VW seeks damages from ex-CEOs over dieselgate scandal

German auto giant Volkswagen said Friday it would seek unspecified damages from two former CEOs over the “dieselgate” emissions cheating scandal that has cost it tens of billions of euros.

The company said in a statement it would demand compensation from Martin Winterkorn, ex-chief executive of the group, as well as Rupert Stadler, former head of its Audi division, for “breach of duty” in connection with the affair.

The Volkswagen group was plunged into crisis in 2015 when it admitted to installing cheating software in 11 million diesel vehicles worldwide to dupe pollution tests.

The scandal, based on allegations from the US Environmental Protection Agency (EPA), has so far cost the German car giant more than 30 billion euros ($35 billion) in fines, legal costs and compensation.

The group said in its statement Friday that it had completed an internal investigation begun in October 2015 into the “causes and those responsible for the diesel crisis”.

“Breaches of duty by other members of the company board were not found,” it said.

In a letter to staff seen by AFP, the group supervisory board said the claims for damages against Winterkorn and Stadler were part of a thorough reckoning owed to “our workforce, our customers, shareholders as well as the regions where our sites are located and, not least, the government”.

“Volkswagen has worked hard and has made the right adjustments to get internal structures and processes back on track,” the letter said. “Ethics, integrity and compliance are now solidly and broadly established in our daily business.”

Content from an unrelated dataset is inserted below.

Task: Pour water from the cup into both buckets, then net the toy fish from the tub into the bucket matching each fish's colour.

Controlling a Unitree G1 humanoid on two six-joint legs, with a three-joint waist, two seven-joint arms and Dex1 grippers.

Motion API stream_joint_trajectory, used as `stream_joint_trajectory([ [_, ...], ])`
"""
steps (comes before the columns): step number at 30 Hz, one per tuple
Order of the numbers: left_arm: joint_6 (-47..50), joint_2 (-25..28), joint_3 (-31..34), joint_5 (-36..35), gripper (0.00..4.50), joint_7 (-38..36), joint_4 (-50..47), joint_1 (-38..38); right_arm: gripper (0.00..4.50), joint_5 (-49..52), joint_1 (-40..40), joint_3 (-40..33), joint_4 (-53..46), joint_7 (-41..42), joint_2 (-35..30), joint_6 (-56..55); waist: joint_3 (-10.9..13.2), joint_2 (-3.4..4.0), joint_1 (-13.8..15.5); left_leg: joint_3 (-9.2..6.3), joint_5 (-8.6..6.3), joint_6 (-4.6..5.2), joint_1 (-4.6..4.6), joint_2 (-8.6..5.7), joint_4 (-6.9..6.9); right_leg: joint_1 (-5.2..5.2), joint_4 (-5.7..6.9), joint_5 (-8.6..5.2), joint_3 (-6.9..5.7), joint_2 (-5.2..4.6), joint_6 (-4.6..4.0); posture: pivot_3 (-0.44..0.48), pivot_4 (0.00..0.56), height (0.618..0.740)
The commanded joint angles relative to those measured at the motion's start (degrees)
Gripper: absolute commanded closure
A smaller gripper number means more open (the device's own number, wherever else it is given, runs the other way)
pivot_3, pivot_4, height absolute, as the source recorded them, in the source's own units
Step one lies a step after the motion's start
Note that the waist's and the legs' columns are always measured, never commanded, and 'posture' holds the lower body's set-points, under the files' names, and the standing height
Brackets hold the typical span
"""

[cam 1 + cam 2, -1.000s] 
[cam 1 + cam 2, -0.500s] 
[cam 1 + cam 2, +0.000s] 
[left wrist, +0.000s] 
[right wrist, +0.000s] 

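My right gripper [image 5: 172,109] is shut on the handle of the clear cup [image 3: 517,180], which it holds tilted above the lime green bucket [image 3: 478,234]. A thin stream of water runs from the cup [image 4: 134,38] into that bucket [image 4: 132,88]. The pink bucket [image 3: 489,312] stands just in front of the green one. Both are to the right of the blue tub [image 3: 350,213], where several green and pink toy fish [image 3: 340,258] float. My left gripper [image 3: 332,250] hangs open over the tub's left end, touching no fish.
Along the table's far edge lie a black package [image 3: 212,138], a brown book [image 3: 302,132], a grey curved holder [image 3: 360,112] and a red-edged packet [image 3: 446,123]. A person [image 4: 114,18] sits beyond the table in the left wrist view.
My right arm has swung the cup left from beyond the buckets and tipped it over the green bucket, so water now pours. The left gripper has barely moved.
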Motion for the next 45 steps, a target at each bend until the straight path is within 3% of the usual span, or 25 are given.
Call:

The company said it had found evidence that Winterkorn had failed to take action from July 2015 to get “immediate and comprehensive” information about the use of the illegal software in vehicles sold in North America between 2009 and 2015. It said that he had also “failed in this context to ensure that the questions asked by the US authorities were truthfully and fully answered”.

VW said its supervisory board had found that Stadler had not investigated from September 2016 whether Audi motors built into Volkswagen, Porsche and Audi model vehicles in the EU included the illicit software.

The group said the supervisory boards of its Audi and Porsche subsidiaries had found further breaches of duty by former Audi board members Ulrich Hackenberg and Stefan Knirsch and Porsche ex-board member Wolfgang Hatz and would also seek compensation from them.

A previous claim had already been made against Heinz-Jakob Neusser, a former board member at VW’s cars unit.

Winterkorn, 73, and four other ex-Volkswagen colleagues are due to go on trial together in Germany on charges of organised commercial fraud and serious tax evasion.

The start of proceedings has been repeatedly pushed back owing to the coronavirus pandemic and a new trial date was set Wednesday for September 16.

The first senior executive to go on trial over “dieselgate” was Stadler, 58, whose fraud proceedings opened in Munich last year.

Winterkorn’s attorneys said in a statement that he “regrets the decision by the supervisory board to stake a personal claim” against him and “rejects the accusation against him”.

They said that he had “done everything possible to lessen the damages incurred”.

“He will seek to resolve these questions in dialogue with the Volkswagen group,” the lawyers said.

VW has been struggling for nearly six years to get out from under the “dieselgate” affair which has tarnished the brand’s image worldwide.

This month it announced an offensive to brush up its green credentials and dominate the electric car market globally by 2025, vowing to set up six battery factories in Europe by the end of the decade.

“Our transformation will be fast, unprecedented and on a scale not seen in the automobile industry in a century,” current chief executive Herbert Diess said.